No siempre brota la poesía donde se le supone, donde sería lo más común o esperado. Tampoco todos la descubrimos por igual. Pero si está, el ojo, el sentido aguzado, la abrazan, la disfrutan, la inmortalizan en la memoria. Lo que fue no dejará de serlo.
En Poemas del lente (Ediciones Loynaz, 2012) late la memoria. Con sus versos, Reinaldo Cedeño hace que la poesía cristalice en poesía. La poesía del cine convertida en fermento, en carne de la literatura. Sus metáforas evocan fotogramas, sus verbos y sustantivos rememoran —rehacen— lo que primero se manifestó veinticuatro cuadros por segundo. De esta forma, el círculo se completa nuevamente: de la pantalla al papel, de la imagen fugaz a las palabras.
¿Cuáles son los filmes-poemas de Cedeño? ¿Por qué esos justamente y no otros, más célebres quizás, más memorables para académicos o críticos? Difícil mediar en cuestiones de gustos, de emociones. Lo verdaderamente esencial, sin embargo, no son las películas incluidas en sí, las volcadas en versos, sino los propios versos. No es el hecho de que en la página 29 del cuaderno se evoque a la Casablanca de Michael Curtiz, o en la 44 a Suite Habana, o en la 15 a Cuando vuelen las cigüeñas. No, lo bello, lo significativo, es que lo escrito de ellas reviva su espíritu, su drama interior, incluso su tono, sea sensual o terrible, tierno o desgarrado. Y, además, conmueva.

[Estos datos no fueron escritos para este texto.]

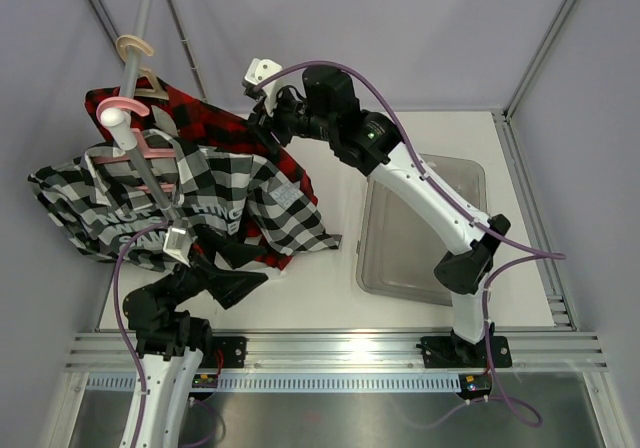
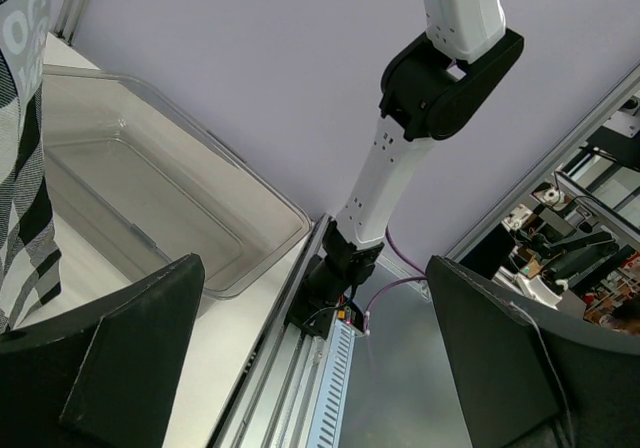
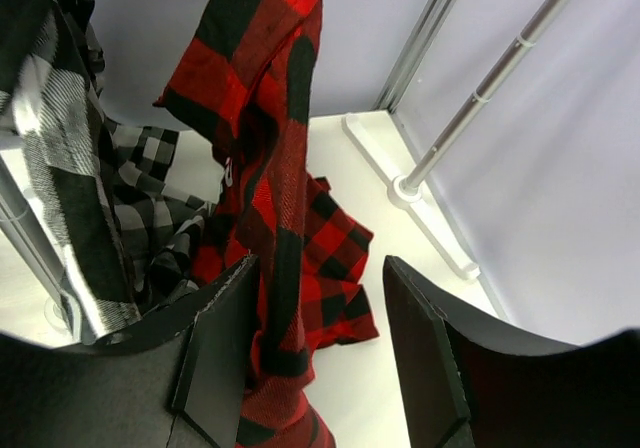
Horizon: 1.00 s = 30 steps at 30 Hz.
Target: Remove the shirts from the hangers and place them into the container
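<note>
Well left of the container (image 1: 400,258), both shirts hang at the rack pole (image 1: 140,138).
We see the black-and-white shirt (image 1: 110,208) farthest from the container and the red shirt (image 1: 215,118) nearer it. The left gripper (image 2: 312,263) gapes wide and empty, and the right gripper (image 3: 320,268) has its fingers apart around the red cloth, unclamped.

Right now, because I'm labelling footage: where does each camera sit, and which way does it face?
Top: above, behind the bases, looking down; left arm, right arm, red shirt, tub.
Left wrist: faces sideways past its open fingers toward tub, right arm.
Right wrist: faces the red shirt, own fingers framing it.
Shared: top and left wrist both show tub.
</note>
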Motion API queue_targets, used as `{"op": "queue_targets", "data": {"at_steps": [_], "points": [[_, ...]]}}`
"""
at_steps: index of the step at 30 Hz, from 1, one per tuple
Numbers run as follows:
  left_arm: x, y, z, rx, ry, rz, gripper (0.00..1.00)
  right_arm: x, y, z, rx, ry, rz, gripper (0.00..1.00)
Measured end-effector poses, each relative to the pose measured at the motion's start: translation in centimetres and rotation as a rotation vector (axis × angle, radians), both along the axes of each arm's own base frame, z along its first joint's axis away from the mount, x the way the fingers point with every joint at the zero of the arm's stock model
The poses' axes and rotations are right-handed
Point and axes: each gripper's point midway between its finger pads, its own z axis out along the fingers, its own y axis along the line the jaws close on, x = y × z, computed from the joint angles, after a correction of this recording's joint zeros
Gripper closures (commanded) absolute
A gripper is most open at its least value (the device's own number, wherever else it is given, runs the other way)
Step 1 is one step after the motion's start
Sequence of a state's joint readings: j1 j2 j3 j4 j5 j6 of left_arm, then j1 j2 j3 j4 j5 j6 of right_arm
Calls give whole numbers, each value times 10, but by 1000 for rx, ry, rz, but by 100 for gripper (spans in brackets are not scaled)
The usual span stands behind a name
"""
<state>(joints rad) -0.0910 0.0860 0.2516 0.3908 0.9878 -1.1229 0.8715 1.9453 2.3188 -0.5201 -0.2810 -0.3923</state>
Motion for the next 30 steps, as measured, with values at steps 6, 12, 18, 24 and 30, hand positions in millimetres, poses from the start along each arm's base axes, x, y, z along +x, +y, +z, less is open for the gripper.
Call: {"op": "queue_targets", "data": {"at_steps": [6, 12, 18, 24, 30], "points": [[1, 0, -5, 2, 11, -3, 1, -1, 5, -9, -10, 19, 20, 52], [1, -1, -6, 5, 15, -6, 1, 2, 10, -14, -8, 20, 27, 100], [2, -1, -8, 12, 15, -12, 1, 6, 21, -17, 0, -19, 62, 100], [3, -2, -10, 18, 22, -16, 1, 7, 29, -17, 19, -63, 92, 100], [3, -3, -14, 19, 22, -23, 1, 2, 29, -10, 26, -75, 122, 100]]}}
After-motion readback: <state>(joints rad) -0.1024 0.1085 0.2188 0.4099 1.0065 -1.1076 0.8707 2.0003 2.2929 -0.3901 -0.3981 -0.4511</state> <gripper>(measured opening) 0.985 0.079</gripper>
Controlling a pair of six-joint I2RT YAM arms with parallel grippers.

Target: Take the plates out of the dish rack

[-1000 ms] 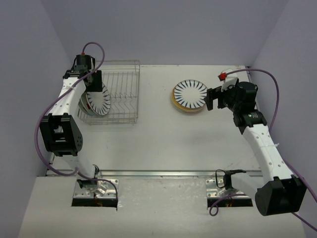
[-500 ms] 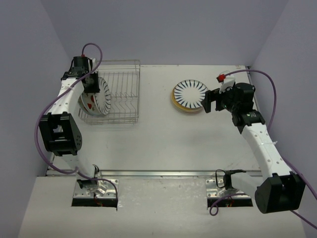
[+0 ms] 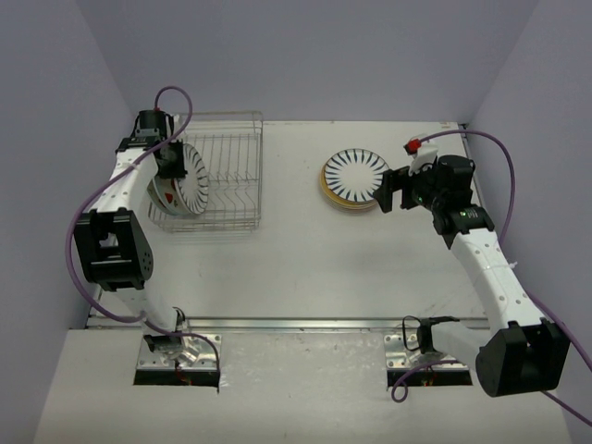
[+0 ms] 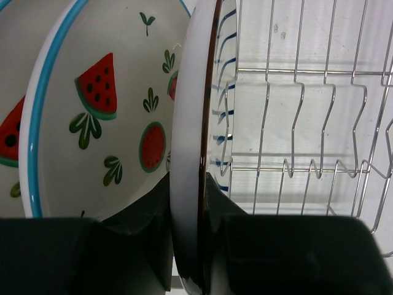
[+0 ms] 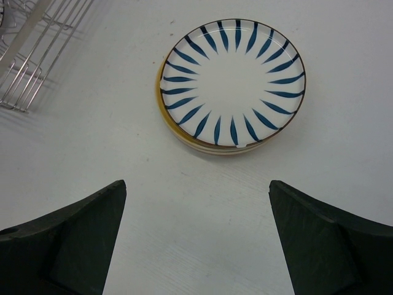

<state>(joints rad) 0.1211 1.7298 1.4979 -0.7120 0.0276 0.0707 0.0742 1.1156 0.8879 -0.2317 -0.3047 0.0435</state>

Personajes memorables recorren este libro, muchos de ellos femeninos: Scarlett O’Hara, Blanche Dubois, Lucía-Raquel Revuelta, Lucía-Adela Legrá, Sor Juana, Cuba Váldes… Sus voces, sus siluetas, sus presencias cinematográficas, se enseñorean en las páginas como si se tratase del plató. «¿Cómo vivís sin memoria?», nos enjuicia Norma Desmond desde El crepúsculo de los dioses, y su interrogante, como justicia poética, se multiplica en cada poema, en cada locación. La Plaza de la Revolución José Martí (el día cuatro a las cuatro y cuarenta y cuatro de la tarde), una habitación en Roma, una azotea de Bangkok, el Palacio del Emperador, la brasileña Ciudad de Dios, en todas ha sucedido o sucederá algo hermoso o terrible que merece inmortalizarse en la hoja impresa.
Algún lector o cinéfilo suspicaz podría apuntar la preponderancia de filmes-poemas de determinada temática, no diré cuál o cuáles. Otros, al hablar de lo mismo, podrían ponderar la coherencia estructural del cuaderno. No veo rompimiento alguno entre ambas posturas y sí algo esencial en la poesía de Cedeño: emoción y sinceridad. Estos poemas nacieron de lo más raigal, de lo más íntimo de su autor y, por ello, aunque partan del cine y le rindan homenaje, hablan al final, como toda poesía —como la propia «poesía» que asoma en las películas— de los hombres, sus miedos, sus sueños, sus pasiones.
Hizo bien el jurado del Premio Loynaz en reconocer este cuaderno de Cedeño. Poemas del lente nos convida a volver a la sala oscura, a acomodarnos en silencio en nuestras butacas, y a disfrutar, escena a escena, fotograma a fotograma, del germinar fúlgido o silencioso de la poesía.